> _PROBLEM DESCRIPTION_: Look below for the line with "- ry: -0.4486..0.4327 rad" and the line with "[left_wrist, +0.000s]". Copy exactly those two lines and every line between, but not the pictures.
======== SOURCE MATERIAL ========
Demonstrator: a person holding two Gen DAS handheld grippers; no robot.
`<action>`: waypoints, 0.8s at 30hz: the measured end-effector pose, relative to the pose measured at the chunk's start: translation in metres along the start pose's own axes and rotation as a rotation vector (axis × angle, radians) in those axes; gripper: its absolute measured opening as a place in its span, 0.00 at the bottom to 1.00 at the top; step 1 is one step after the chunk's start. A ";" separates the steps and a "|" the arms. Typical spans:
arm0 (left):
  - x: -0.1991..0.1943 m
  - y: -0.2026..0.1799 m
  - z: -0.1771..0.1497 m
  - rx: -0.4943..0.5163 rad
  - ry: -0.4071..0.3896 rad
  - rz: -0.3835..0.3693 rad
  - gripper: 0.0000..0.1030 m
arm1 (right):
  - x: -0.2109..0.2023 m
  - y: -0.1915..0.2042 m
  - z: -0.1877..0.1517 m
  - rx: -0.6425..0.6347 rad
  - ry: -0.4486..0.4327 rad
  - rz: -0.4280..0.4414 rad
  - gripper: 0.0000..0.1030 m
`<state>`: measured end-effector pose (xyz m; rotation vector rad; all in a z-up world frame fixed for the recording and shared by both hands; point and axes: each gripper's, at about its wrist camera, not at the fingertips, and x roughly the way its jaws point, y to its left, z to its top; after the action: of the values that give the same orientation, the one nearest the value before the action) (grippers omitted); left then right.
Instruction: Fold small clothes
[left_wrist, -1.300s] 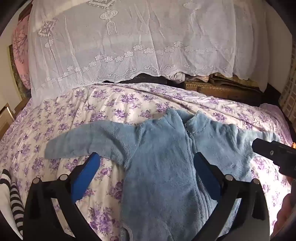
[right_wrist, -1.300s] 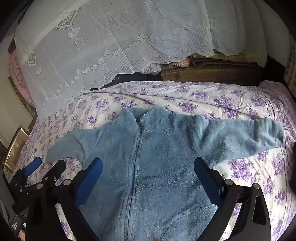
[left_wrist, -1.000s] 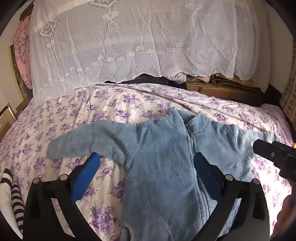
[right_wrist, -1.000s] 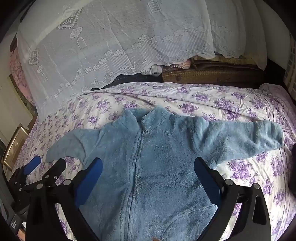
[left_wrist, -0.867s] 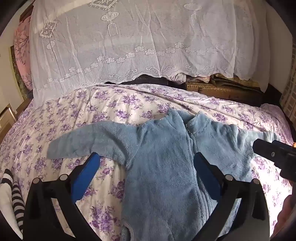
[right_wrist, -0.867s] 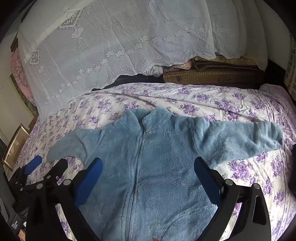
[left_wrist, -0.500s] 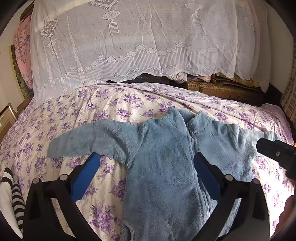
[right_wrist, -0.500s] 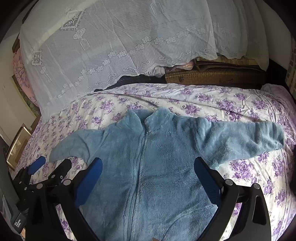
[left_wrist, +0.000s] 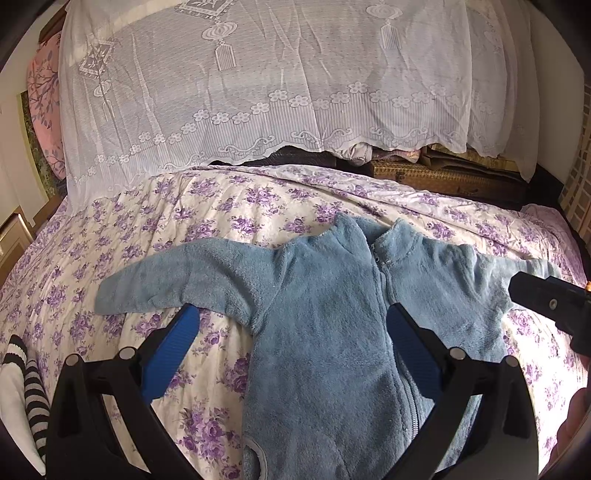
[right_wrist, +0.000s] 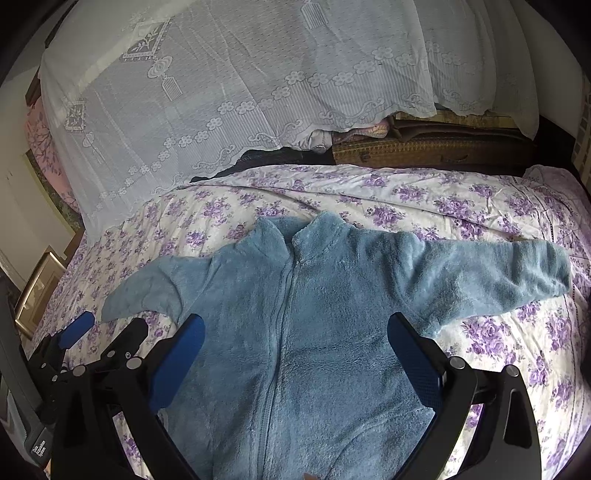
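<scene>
Left gripper (left_wrist: 291, 347) wide open, holding nothing, above the blue fleece jacket (left_wrist: 332, 332). Right gripper (right_wrist: 295, 354) same: spread wide, empty, over the jacket's torso. Surface: bed with purple-flowered quilt (left_wrist: 221, 214); white lace cloth (left_wrist: 258, 81) draped behind, woven case (right_wrist: 424, 149) under its edge. One jacket, two grippers, one striped garment (left_wrist: 26, 387) at left edge. Jacket lies flat, front up, zipped, both sleeves spread out sideways.

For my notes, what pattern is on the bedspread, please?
Purple flowers on white bedspread; right wrist view shows it best.
</scene>
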<state>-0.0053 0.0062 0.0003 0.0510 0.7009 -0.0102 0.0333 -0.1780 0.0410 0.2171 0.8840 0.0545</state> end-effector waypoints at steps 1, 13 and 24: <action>0.000 0.000 0.000 0.000 0.000 0.000 0.96 | 0.000 0.000 0.000 0.000 0.000 0.001 0.97; 0.000 0.000 -0.001 0.000 -0.001 -0.001 0.96 | -0.001 -0.001 0.000 0.001 -0.002 0.002 0.97; 0.000 0.001 0.000 -0.001 -0.001 -0.002 0.96 | -0.001 0.001 -0.001 0.002 -0.003 0.003 0.97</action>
<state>-0.0053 0.0069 -0.0001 0.0494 0.7003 -0.0122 0.0318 -0.1774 0.0415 0.2198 0.8808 0.0558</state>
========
> _FINISHED TASK_:
  - ry: -0.4486..0.4327 rad
  - rz: -0.4280..0.4414 rad
  - gripper: 0.0000..0.1030 m
`<state>`: measured end-effector pose (xyz m; rotation vector rad; all in a z-up world frame fixed for the recording and shared by both hands; point and axes: each gripper's, at about its wrist camera, not at the fingertips, and x roughly the way its jaws point, y to its left, z to its top; after the action: of the values that give the same orientation, the one nearest the value before the action) (grippers omitted); left then right.
Instruction: Fold small clothes
[left_wrist, -1.300s] 
[right_wrist, -1.300s] 
[left_wrist, -1.000s] 
[right_wrist, -1.000s] 
[left_wrist, -0.867s] 
[right_wrist, -0.867s] 
[left_wrist, -0.500s] 
[right_wrist, -0.500s] 
[left_wrist, +0.000s] 

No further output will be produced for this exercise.